Given data Block Start
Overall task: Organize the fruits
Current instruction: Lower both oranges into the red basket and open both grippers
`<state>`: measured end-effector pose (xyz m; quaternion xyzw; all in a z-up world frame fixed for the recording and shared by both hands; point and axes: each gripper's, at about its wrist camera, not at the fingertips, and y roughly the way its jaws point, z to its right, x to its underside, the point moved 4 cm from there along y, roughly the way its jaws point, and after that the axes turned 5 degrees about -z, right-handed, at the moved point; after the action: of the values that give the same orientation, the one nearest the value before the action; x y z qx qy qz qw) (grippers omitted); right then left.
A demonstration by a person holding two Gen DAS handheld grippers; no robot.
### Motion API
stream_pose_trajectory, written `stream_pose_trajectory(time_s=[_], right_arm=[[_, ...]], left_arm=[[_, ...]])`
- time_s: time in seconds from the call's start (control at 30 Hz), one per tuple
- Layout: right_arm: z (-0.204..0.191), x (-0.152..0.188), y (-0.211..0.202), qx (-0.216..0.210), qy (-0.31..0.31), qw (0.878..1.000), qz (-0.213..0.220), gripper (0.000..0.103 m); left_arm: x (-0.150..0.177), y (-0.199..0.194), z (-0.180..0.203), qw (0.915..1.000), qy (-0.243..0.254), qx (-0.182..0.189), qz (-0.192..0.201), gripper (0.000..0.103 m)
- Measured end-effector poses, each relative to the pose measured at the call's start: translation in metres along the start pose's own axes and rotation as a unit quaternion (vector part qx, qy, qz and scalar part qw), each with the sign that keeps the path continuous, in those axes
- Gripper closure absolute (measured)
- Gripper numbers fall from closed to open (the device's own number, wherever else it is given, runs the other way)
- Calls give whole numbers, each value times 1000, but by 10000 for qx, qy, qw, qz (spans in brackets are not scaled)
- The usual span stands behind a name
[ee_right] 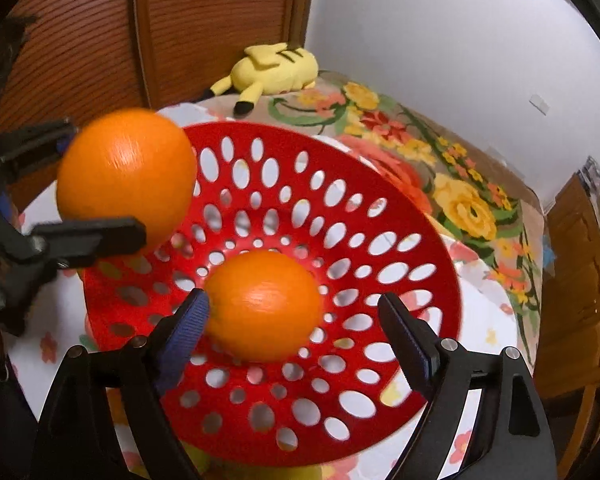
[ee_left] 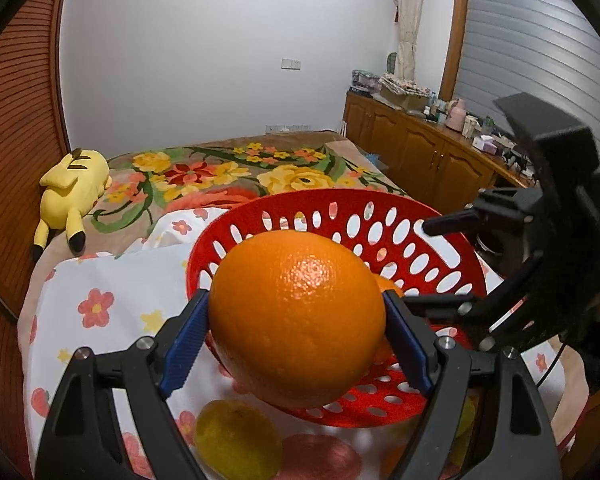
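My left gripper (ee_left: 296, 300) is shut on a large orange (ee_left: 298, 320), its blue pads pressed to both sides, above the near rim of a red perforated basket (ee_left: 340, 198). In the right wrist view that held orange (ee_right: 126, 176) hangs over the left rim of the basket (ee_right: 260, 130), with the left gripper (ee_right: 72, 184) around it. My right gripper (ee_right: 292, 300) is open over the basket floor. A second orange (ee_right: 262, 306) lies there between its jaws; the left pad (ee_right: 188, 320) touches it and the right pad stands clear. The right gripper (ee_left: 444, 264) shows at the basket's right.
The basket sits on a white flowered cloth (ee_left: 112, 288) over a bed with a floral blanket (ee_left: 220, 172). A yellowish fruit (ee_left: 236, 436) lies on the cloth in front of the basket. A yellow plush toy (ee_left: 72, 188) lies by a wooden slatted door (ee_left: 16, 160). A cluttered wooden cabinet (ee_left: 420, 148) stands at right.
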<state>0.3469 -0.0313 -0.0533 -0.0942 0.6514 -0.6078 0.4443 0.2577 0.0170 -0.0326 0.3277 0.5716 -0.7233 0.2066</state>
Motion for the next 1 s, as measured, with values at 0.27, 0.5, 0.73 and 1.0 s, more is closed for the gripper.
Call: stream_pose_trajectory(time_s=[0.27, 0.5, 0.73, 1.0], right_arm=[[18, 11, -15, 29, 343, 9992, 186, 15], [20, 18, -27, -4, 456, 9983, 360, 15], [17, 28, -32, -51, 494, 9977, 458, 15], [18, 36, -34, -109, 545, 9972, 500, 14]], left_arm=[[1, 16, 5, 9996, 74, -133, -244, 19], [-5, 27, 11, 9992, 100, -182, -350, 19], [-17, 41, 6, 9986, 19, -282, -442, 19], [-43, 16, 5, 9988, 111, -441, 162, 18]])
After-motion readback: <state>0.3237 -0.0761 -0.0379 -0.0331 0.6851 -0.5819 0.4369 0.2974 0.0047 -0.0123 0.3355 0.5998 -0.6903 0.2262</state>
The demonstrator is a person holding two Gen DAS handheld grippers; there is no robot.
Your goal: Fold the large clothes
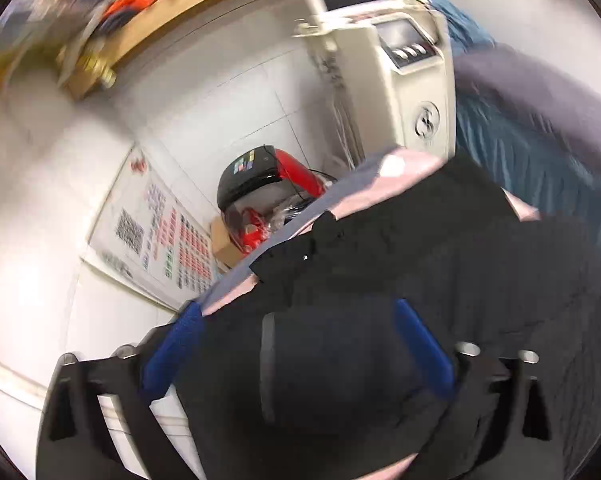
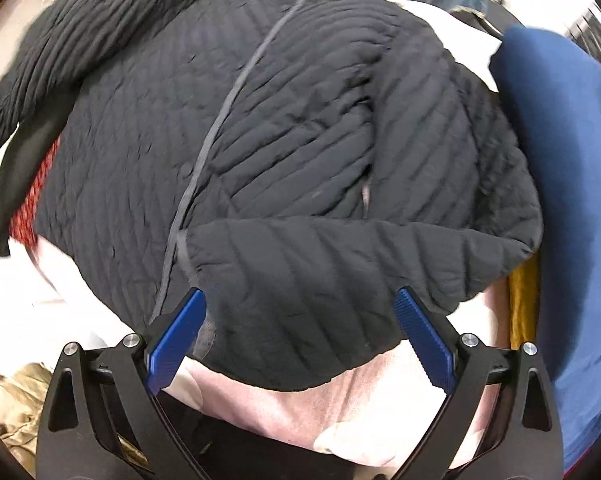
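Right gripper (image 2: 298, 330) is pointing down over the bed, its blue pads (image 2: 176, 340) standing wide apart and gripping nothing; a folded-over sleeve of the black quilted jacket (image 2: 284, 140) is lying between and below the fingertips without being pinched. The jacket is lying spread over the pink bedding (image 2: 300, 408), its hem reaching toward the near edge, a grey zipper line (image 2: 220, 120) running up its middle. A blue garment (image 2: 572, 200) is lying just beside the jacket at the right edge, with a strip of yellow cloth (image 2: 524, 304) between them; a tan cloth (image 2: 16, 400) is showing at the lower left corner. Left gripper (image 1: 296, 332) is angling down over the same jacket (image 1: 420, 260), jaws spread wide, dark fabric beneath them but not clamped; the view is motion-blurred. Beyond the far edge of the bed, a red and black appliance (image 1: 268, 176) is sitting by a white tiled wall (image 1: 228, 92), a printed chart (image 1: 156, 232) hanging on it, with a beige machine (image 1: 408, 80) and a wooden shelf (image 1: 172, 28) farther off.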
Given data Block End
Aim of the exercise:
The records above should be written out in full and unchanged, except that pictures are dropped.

Answer space:
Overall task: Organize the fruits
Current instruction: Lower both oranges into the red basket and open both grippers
`<state>`: measured end-effector pose (xyz m; quaternion xyzw; all in a z-up world frame fixed for the recording and shared by both hands; point and axes: each gripper's, at about its wrist camera, not at the fingertips, and y roughly the way its jaws point, z to its right, x to its underside, the point moved 4 cm from there along y, roughly the way its jaws point, and after that the axes turned 5 degrees about -z, right-handed, at the moved point; after the action: of the values that give the same orientation, the one nearest the value before the action; x y z qx qy qz qw) (grippers omitted); right then left.
A demonstration by a person holding two Gen DAS handheld grippers; no robot.
### Motion API
stream_pose_trajectory, written `stream_pose_trajectory(time_s=[_], right_arm=[[_, ...]], left_arm=[[_, ...]])`
- time_s: time in seconds from the call's start (control at 30 Hz), one per tuple
- Layout: right_arm: z (-0.204..0.191), x (-0.152..0.188), y (-0.211..0.202), qx (-0.216..0.210), qy (-0.31..0.31), qw (0.878..1.000), qz (-0.213..0.220), gripper (0.000..0.103 m); left_arm: x (-0.150..0.177), y (-0.199..0.194), z (-0.180..0.203), qw (0.915..1.000), qy (-0.243..0.254), qx (-0.182..0.189), qz (-0.192..0.201), gripper (0.000..0.103 m)
- Measured end-effector poses, each relative to the pose measured at the call's start: translation in metres along the start pose's own axes and rotation as a unit quaternion (vector part qx, qy, qz and scalar part qw), each with the sign that keeps the path continuous, in those axes
- Gripper closure absolute (measured)
- Gripper numbers fall from closed to open (the device's own number, wherever else it is given, runs the other way)
- Calls give whole numbers, each value times 1000, but by 10000 for qx, qy, qw, qz (spans in brackets are not scaled)
- The usual span stands behind a name
[ee_right] 
[ee_left] 
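My left gripper (ee_left: 296, 300) is shut on a large orange (ee_left: 298, 320), its blue pads pressed to both sides, above the near rim of a red perforated basket (ee_left: 340, 198). In the right wrist view that held orange (ee_right: 126, 176) hangs over the left rim of the basket (ee_right: 260, 130), with the left gripper (ee_right: 72, 184) around it. My right gripper (ee_right: 292, 300) is open over the basket floor. A second orange (ee_right: 262, 306) lies there between its jaws; the left pad (ee_right: 188, 320) touches it and the right pad stands clear. The right gripper (ee_left: 444, 264) shows at the basket's right.
The basket sits on a white flowered cloth (ee_left: 112, 288) over a bed with a floral blanket (ee_left: 220, 172). A yellowish fruit (ee_left: 236, 436) lies on the cloth in front of the basket. A yellow plush toy (ee_left: 72, 188) lies by a wooden slatted door (ee_left: 16, 160). A cluttered wooden cabinet (ee_left: 420, 148) stands at right.
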<state>0.3469 -0.0313 -0.0533 -0.0942 0.6514 -0.6078 0.4443 0.2577 0.0170 -0.0326 0.3277 0.5716 -0.7233 0.2066</state>
Motion for the next 1 s, as measured, with values at 0.27, 0.5, 0.73 and 1.0 s, more is closed for the gripper.
Call: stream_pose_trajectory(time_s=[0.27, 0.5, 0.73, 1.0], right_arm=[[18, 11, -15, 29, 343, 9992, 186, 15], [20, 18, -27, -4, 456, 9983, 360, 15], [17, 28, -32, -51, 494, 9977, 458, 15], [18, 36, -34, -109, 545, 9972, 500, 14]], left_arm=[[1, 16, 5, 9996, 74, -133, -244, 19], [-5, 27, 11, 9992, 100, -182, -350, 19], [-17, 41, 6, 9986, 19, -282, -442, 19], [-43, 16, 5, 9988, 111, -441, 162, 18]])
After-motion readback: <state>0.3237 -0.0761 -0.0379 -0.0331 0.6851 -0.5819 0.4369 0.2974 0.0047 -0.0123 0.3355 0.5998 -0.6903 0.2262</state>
The demonstrator is a person holding two Gen DAS handheld grippers; there is no robot.
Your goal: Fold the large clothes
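Right gripper (image 2: 298, 330) is pointing down over the bed, its blue pads (image 2: 176, 340) standing wide apart and gripping nothing; a folded-over sleeve of the black quilted jacket (image 2: 284, 140) is lying between and below the fingertips without being pinched. The jacket is lying spread over the pink bedding (image 2: 300, 408), its hem reaching toward the near edge, a grey zipper line (image 2: 220, 120) running up its middle. A blue garment (image 2: 572, 200) is lying just beside the jacket at the right edge, with a strip of yellow cloth (image 2: 524, 304) between them; a tan cloth (image 2: 16, 400) is showing at the lower left corner. Left gripper (image 1: 296, 332) is angling down over the same jacket (image 1: 420, 260), jaws spread wide, dark fabric beneath them but not clamped; the view is motion-blurred. Beyond the far edge of the bed, a red and black appliance (image 1: 268, 176) is sitting by a white tiled wall (image 1: 228, 92), a printed chart (image 1: 156, 232) hanging on it, with a beige machine (image 1: 408, 80) and a wooden shelf (image 1: 172, 28) farther off.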

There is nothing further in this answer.